Massive funding has poured into the Epsilon Eridani expedition, close to the quarterly production of the Initiative's tiberium harvesting operations at the end of the Third Tiberium War. Much of this funding is aimed directly at infrastructure. While under the direction of the SCED, most of it will be poured into Gagarin station, a major spacedock program, intended to expand on the capabilities of GDSS Enterprise, but rather than a number of smaller facilities, primarily built to be experimental capabilities, this would be the Initiative's first dedicated stardock. Beyond that, it would also fund expansion of gravitic drive production capabilities and further research and development, with aims at least a .1 gravity acceleration improvement before the expedition begins serious construction. Primarily this will be through experimentation with both drive geometries, and improvements to the base materials.

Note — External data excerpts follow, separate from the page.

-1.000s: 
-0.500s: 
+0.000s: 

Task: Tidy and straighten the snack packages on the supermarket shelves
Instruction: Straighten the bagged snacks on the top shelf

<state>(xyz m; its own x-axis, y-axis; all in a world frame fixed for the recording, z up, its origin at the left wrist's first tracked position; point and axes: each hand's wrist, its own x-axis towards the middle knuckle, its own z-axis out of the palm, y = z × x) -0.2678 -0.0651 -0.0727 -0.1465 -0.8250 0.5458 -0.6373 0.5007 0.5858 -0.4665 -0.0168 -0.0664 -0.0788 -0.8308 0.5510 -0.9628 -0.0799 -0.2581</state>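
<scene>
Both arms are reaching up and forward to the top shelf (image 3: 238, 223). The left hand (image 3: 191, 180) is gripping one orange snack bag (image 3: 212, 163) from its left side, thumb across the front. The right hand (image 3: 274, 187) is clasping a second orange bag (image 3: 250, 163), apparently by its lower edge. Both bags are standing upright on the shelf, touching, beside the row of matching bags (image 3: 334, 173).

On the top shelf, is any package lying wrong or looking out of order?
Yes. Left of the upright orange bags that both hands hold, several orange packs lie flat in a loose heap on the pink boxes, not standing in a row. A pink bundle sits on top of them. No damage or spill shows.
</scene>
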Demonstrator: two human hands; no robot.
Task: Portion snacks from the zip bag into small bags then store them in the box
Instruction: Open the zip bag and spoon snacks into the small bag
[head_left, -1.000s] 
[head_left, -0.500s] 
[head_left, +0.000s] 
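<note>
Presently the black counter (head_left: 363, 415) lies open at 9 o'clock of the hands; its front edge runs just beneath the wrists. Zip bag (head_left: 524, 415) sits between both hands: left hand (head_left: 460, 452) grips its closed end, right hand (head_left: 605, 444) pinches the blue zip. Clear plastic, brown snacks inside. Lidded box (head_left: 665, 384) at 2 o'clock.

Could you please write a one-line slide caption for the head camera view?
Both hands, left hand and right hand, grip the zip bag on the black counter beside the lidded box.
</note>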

A/N: Well, got this out in a bit over two weeks. Hopefully we can do better next time.
A/N2: If you want to help support this writing, the Ko-Fi is at Ko-fi.com/ithillid
 
Very good results though labor is riding a very thin margin that we will need to keep in mind for the last turn. Abatement efforts went very well and we picked up a good chunk of under ground abatement though it might be time to start the vein mines up again. We should finish the factory to make them slightly less progress. Also just a bit more space expansion is all that is promised so we are pretty flexible the final turn.
 
23.305 (+0.47,-1.655 from Karachi project over 3 turns) Yellow Zone (115 points of mitigation)
47.96 (-0.94) Red Zone (110 points of mitigation)
Okay, so in the short term we have deterministic rollback of tiberium on the surface...

Underground Tiberium infiltration estimates:
0.67 (+0.33) Blue
12.75 (-0.89) Yellow (46 points of mitigation)
87.49 (+.56) Red (27 points of mitigation)
...and we can no longer lose the entire underground Blue Zone area in a single turn of cursed bad rolls, though TWO turns would be possible. That's about the best we can hope for right now, and it's a good place to be in as we look for the end of the game next turn.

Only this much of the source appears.